Published online Jun 19, 2020. doi: 10.5498/wjp.v10.i6.139
Peer-review started: January 31, 2020
First decision: March 24, 2020
Revised: May 18, 2020
Accepted: May 21, 2020
Article in press: May 21, 2020
Published online: June 19, 2020
To our knowledge, no study has obtained specific estimates of depression for young and middle-aged adults with visual impairment (VI). As estimates of depression varies across age groups in the general population, it is of interest to examine whether the same applies to adults with low vision or blindness.

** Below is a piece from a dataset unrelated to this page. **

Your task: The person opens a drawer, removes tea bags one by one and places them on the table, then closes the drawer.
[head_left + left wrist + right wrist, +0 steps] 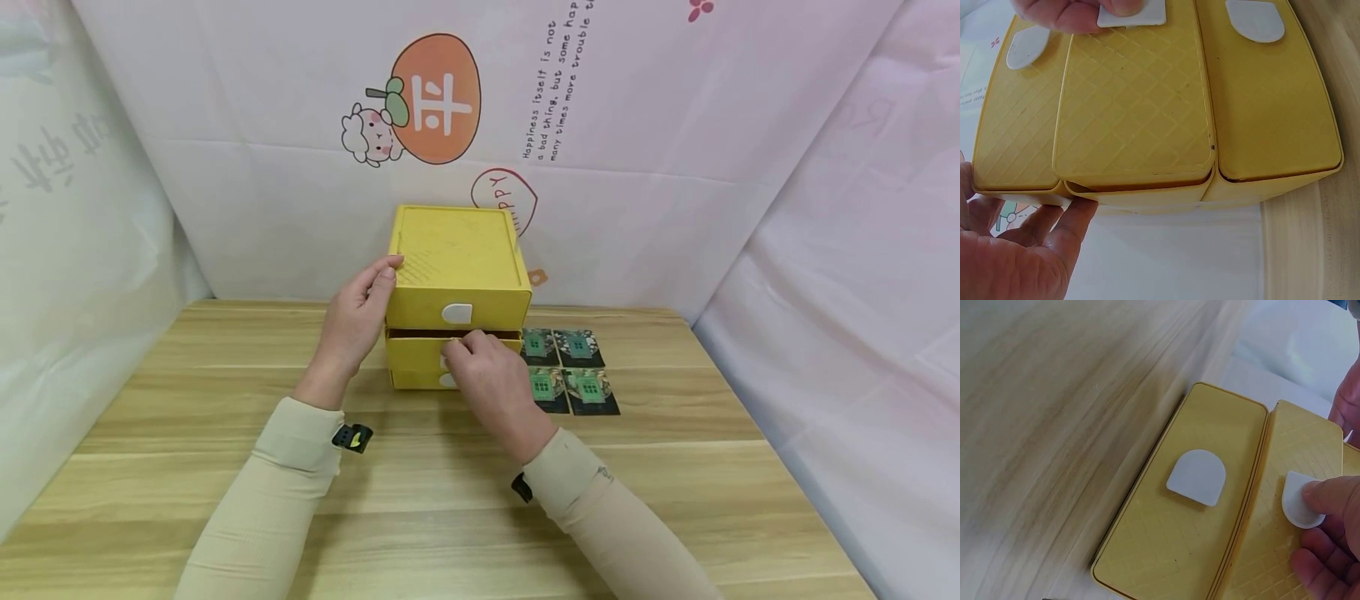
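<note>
A yellow drawer box (465,242) stands on the table with its drawers stacked, each front bearing a white rounded tab. My right hand (495,383) pinches the tab (1297,503) of the middle drawer (1135,112) between thumb and fingers. That drawer sticks out a little, and a dark gap shows along its top edge. Against the left side of the box rests my left hand (354,325), its fingers fairly straight along the wall. The bottom drawer (1166,550) sits flush below. What lies inside the drawers is hidden.
Several dark cards with green patterns (577,348) lie on the wooden table (420,500) to the right of the box, partly behind my right hand. A printed white cloth (300,208) hangs right behind the box, with more white cloth at both sides.
</note>
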A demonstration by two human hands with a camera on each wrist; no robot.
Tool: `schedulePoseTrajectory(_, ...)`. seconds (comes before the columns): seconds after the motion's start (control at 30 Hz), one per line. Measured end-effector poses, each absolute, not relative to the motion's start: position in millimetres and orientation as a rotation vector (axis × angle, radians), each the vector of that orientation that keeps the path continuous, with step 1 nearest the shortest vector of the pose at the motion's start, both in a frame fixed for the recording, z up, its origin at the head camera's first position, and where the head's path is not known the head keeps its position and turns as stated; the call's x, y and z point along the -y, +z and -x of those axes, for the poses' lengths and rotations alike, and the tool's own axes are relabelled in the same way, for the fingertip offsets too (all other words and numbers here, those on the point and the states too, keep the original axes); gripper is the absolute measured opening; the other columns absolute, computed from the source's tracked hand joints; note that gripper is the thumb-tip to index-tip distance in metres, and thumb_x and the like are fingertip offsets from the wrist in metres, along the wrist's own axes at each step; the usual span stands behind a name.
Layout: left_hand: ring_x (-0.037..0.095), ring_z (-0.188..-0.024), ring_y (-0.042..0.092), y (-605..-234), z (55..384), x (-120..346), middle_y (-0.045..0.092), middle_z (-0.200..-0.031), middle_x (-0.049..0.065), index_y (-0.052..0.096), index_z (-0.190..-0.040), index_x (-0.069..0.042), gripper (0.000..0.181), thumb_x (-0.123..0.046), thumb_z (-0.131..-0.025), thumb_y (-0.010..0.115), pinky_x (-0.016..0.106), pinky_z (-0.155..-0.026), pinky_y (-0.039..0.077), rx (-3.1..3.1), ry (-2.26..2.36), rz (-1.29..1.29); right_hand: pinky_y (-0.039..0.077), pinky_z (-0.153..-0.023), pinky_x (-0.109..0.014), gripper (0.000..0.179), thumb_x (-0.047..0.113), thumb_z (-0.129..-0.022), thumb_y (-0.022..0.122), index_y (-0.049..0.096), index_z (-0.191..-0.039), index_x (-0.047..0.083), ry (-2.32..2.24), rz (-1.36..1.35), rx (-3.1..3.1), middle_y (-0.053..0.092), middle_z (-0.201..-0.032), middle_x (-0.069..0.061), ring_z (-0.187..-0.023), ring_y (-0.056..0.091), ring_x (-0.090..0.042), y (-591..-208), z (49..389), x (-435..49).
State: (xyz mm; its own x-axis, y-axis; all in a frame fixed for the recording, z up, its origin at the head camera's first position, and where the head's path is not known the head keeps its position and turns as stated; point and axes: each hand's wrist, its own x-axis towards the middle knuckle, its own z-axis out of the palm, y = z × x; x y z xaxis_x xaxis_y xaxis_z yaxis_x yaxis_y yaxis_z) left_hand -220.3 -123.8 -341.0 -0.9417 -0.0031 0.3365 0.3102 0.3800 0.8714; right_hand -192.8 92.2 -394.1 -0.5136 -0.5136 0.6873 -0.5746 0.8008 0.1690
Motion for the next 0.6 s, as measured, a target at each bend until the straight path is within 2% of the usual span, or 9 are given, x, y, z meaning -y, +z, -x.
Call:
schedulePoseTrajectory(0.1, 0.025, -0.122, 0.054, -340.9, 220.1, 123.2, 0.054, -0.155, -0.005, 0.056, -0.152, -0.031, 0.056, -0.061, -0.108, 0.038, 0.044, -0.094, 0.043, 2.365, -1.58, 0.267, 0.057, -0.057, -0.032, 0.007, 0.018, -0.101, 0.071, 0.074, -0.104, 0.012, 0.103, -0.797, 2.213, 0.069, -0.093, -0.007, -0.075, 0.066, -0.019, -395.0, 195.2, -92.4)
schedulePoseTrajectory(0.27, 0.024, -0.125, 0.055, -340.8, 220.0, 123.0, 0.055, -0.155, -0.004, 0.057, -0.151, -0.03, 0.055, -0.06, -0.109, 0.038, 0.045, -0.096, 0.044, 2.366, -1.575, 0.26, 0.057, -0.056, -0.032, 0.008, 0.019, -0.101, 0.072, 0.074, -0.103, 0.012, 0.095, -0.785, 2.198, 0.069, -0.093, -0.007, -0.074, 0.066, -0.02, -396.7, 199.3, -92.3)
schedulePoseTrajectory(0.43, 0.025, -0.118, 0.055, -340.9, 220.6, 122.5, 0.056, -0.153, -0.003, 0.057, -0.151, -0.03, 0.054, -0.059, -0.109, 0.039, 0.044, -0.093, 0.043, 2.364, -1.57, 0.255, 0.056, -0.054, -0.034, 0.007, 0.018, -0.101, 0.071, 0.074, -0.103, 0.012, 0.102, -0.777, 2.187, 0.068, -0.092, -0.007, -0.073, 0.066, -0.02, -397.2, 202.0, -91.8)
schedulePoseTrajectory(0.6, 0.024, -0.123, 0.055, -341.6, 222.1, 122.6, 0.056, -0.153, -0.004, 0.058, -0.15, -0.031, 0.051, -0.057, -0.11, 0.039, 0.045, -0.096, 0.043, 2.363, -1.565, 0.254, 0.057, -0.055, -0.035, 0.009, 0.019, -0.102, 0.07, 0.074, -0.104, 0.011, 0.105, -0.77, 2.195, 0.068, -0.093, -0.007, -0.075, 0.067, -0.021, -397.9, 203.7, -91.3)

To estimate depression prevalence and its association with VI-related characteristics and life satisfaction in adults with VI.
A telephone-based cross-sectional survey was conducted between January and May 2017 in an age-stratified sample of adults who were members of the Norwegian Association of the Blind and Partially Sighted. Participants were asked questions about their sociodemographic characteristics, VI characteristics, and life satisfaction. Depression was measured with the Patient Health Questionnaire. The diagnostic scoring algorithm was used to calculate the point prevalence of depression (i.e., major depression and other depressive disorders) across categories of gender and age (years: 18-35, 36-50, 51-65, ≥ 66). The associations were estimated using regression models.
Overall, 736 adults participated in the study (response rate: 61%). The prevalence estimates of depression varied across different age groups, ranging from 11.1%-22.8% in women and 9.4%-16.5% in men, with the highest rates for the two youngest age groups. Results from the multivariable models including sociodemographic and VI-related variables showed that losing vision late in life [Prevalence ratio (PR), 1.76, 95%CI: 1.11, 2.79] and having other impairments (PR: 1.88, 95%CI: 1.32, 2.67) were associated with higher rates of depression, whereas older age was associated with lower rates (PR: 0.83, 95%CI: 0.74, 0.93). Additionally, participants who were depressed had lower life satisfaction than those who were not depressed (adjusted β: -2.36, 95%CI: -2.75, -1.98).
Our findings suggest that depression in adults with VI, and especially among young and middle-aged adults, warrants greater attention by user organisations, clinicians, and healthcare authorities.
Core tip: Depression in people with visual impairment (VI) goes often unrecognized and untreated, yet knowledge about its occurrence can help to inform the design of mental health services targeting the specific population. The study’s findings of a high rate of depressive disorders in adults with VI, particularly among young and middle-aged adults, should in part be interpreted in the light of the extensive stigma, discrimination, isolation, and loneliness that they experience. For depressed adults with VI, the consequences may be severe in terms of a lower quality of life.